The Mountain Eagle
WHITESBURG WEATHER

Pie was sold for $65



My weekend was like being on a wild goose chase. I wanted to go to Carcassonne to the square dance, and my son Randy tried to get me there, but we couldn’t find it. I don’t know how we missed the hollow that you take to get up to it.

We drove all the way to Red Star and we turned and came back and still we missed it. So we just went to Wendy’s and got us some food and came on back home.

My only time to ever be there was many years ago. My brother Emory and wife Darlene, my sister Judith and her husband Don, and Claude and I all went. It was a fun night and everyone had a good time out together. They must have changed the name of the hollow we were to take.

Now Emory and Claude are gone and the rest of us are getting too old to get out like that anymore, I guess. I still love to watch square dancing and listen to the music. I have always loved that.

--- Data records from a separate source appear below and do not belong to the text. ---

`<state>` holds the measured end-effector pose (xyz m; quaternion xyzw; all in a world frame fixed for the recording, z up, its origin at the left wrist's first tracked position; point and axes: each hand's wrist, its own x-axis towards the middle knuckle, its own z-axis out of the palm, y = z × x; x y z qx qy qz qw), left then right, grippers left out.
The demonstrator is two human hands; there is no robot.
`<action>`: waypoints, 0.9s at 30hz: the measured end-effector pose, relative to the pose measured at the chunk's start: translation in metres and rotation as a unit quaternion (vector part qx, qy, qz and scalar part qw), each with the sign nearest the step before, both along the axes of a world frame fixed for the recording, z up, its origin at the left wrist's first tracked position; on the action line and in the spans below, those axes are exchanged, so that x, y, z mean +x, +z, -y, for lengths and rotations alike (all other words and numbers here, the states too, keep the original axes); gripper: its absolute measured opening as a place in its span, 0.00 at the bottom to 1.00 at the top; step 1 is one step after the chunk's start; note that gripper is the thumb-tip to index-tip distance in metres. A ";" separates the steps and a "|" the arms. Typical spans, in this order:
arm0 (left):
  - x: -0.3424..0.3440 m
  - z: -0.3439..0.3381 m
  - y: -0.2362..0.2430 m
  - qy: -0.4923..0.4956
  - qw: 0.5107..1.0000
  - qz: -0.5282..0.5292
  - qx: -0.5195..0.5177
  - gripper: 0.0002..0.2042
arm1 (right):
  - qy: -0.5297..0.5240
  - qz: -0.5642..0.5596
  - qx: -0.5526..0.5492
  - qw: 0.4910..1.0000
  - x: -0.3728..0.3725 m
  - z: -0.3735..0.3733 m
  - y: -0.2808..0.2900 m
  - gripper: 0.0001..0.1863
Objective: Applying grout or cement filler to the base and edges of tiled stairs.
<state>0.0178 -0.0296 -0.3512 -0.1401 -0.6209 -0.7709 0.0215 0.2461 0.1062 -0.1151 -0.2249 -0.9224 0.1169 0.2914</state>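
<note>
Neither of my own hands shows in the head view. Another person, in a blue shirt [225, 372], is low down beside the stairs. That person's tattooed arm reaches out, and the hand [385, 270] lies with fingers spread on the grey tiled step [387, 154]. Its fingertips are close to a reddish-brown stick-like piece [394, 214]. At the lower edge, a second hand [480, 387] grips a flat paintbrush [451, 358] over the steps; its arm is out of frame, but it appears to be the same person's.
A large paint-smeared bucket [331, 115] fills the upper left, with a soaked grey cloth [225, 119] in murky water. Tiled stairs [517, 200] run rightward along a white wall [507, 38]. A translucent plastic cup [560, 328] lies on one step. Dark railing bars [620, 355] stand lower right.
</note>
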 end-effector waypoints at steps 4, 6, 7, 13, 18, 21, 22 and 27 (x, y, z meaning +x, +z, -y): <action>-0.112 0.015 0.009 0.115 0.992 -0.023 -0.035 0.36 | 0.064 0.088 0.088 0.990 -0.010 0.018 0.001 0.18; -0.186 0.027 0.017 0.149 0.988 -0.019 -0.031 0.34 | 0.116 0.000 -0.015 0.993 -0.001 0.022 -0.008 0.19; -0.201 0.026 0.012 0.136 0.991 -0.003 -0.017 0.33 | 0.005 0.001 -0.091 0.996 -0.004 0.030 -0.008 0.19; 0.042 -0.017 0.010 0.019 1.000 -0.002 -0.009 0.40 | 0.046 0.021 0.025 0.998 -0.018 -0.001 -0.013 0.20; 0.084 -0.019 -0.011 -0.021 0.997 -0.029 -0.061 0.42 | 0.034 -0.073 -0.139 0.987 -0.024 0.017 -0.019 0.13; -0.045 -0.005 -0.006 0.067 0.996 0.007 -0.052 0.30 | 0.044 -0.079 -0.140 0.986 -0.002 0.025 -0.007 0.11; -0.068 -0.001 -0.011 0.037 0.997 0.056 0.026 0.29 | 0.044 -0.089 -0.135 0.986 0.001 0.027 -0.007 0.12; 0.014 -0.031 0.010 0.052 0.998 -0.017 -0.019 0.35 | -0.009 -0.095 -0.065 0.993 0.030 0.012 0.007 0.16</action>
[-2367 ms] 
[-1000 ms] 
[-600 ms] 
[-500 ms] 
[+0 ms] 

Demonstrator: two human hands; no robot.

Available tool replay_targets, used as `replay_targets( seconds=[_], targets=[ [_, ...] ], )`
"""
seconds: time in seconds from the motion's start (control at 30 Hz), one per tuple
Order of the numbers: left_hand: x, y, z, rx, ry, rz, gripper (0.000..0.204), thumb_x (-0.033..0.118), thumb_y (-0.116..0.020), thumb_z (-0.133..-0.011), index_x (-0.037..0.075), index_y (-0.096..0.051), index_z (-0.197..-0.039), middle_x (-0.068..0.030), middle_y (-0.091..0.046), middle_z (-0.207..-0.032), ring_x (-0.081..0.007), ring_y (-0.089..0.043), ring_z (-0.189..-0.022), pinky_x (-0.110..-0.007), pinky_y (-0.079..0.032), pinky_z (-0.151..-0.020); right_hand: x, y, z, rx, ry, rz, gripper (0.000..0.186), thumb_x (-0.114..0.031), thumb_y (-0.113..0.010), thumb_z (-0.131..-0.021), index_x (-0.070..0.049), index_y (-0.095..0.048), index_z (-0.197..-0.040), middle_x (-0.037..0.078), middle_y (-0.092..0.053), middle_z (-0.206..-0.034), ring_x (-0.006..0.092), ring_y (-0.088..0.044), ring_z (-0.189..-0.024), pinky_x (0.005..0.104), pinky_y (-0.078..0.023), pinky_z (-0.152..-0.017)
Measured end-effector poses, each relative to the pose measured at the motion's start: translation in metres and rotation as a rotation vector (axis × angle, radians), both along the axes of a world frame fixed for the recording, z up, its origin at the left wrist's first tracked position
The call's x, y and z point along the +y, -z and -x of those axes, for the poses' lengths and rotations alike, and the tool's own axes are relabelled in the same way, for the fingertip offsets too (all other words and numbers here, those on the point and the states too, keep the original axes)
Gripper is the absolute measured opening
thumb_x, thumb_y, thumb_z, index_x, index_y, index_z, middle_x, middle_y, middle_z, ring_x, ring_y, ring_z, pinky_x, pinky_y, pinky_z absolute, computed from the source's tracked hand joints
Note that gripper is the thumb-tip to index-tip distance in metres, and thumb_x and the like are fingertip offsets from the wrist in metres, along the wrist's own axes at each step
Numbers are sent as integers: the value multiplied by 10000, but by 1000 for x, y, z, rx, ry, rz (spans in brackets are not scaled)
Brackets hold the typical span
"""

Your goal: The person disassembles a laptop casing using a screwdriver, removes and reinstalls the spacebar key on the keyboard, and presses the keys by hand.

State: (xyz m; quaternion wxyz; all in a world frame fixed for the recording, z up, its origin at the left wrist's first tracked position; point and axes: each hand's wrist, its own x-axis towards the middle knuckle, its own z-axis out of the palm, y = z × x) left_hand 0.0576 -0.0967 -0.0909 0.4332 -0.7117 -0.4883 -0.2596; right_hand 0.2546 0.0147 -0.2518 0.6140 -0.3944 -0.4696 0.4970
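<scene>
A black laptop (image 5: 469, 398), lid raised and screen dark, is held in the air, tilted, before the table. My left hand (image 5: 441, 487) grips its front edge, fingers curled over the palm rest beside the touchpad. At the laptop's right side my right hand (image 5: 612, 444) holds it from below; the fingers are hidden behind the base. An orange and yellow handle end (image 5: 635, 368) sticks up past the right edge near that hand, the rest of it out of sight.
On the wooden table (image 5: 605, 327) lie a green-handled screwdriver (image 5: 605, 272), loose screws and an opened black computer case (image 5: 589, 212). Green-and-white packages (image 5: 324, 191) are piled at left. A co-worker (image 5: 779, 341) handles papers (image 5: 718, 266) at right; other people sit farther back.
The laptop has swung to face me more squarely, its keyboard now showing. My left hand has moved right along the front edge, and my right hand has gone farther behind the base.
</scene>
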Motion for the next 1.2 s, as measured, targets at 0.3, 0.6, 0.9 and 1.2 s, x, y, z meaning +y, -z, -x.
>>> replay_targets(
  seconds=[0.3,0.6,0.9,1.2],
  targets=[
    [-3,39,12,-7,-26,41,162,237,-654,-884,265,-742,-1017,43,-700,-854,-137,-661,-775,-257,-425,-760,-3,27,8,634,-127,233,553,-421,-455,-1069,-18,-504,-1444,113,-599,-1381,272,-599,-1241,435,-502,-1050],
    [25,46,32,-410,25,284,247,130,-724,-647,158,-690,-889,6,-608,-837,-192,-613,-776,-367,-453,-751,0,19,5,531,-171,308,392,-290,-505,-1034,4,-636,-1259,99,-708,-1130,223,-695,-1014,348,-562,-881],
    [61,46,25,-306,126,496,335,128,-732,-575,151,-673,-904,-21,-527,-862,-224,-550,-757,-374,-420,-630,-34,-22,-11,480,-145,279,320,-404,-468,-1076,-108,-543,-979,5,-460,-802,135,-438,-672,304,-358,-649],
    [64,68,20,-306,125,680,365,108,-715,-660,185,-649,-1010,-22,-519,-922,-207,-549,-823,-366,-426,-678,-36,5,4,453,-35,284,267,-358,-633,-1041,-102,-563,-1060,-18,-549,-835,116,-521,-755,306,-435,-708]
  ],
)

Going to the suppers, that was fun to see everyone and the dance after it was over. I took a pie every time I went One time it sold for $65. I didn’t know what to think. We always decorated our boxes real pretty to take the pie in.

Linefork

The last pie supper we had they wouldn’t hardly bid on one — maybe $5 — so we quit fooling with them.

They closed our schools over here, our post office and now we don’t have a grocery store since John Ison had to close because he wasn’t in good health. It makes it hard when you have to go so far for a loaf of bread or a gallon of milk, but we do okay. You can’t get rid of Linefork. We will stay in place.

We have to go to Gordon to vote. We will watch whom we vote for in the future too. It will make a difference. We will see in the next few years. Things will change in Letcher County.

We were out one weekend this summer and went by Cornettsville and went to a cemetery where my greatgreat great-grandfather is buried. His name was William Dock Cornett. He was in the Civil War and his wife was named Mary. He was my Grandpa D.D. Cornett’s great-great-great-grandpa.

They must have lived a hard life in those days. It was farming that let them live. They knew how to do all the things a farmer has to do, and they did it.

Someone has put big rocks around their graves and it has a flag on it also. So someone living must know who he was.

I didn’t hear my Grandpa Dock talk about his people much, but my youngest brother liked to talk to him about his life and how they lived. His dad was William Cornett and his mother was named Sara Caudill. They had 10 children.

I remember seeing Sara one time when she stayed at Grandpa’s. She was blind and could get around pretty good. They put walks with hand railings for her to hold onto.

I was just five years old. I was always curious about things people did. I loved all of those people very dearly. I never did forget her.

My Grandma Rachel’s mother was Pherby Frazier. I never did see her, but Grandma had a picture of her and Sara hanging on her wall. I loved to hear stories about them.

Grandma loved to tell me about her life. She had only sisters — no brother. They were Mollie, Sally, Hattie, Zinna, Rachel, and one I can’t remember. I loved my Aunt Katie. She was so good to me.

Grandma Rachel was good to me also. I didn’t know much about the other girls. Grandpa Dock was good, and he had good brothers also. Uncle Sam was so special.

My niece, who is sick with cancer is taking treatments in Lexington. Mack Alison, my nephew, is getting treatments in Hazard every day. Remember them in prayer.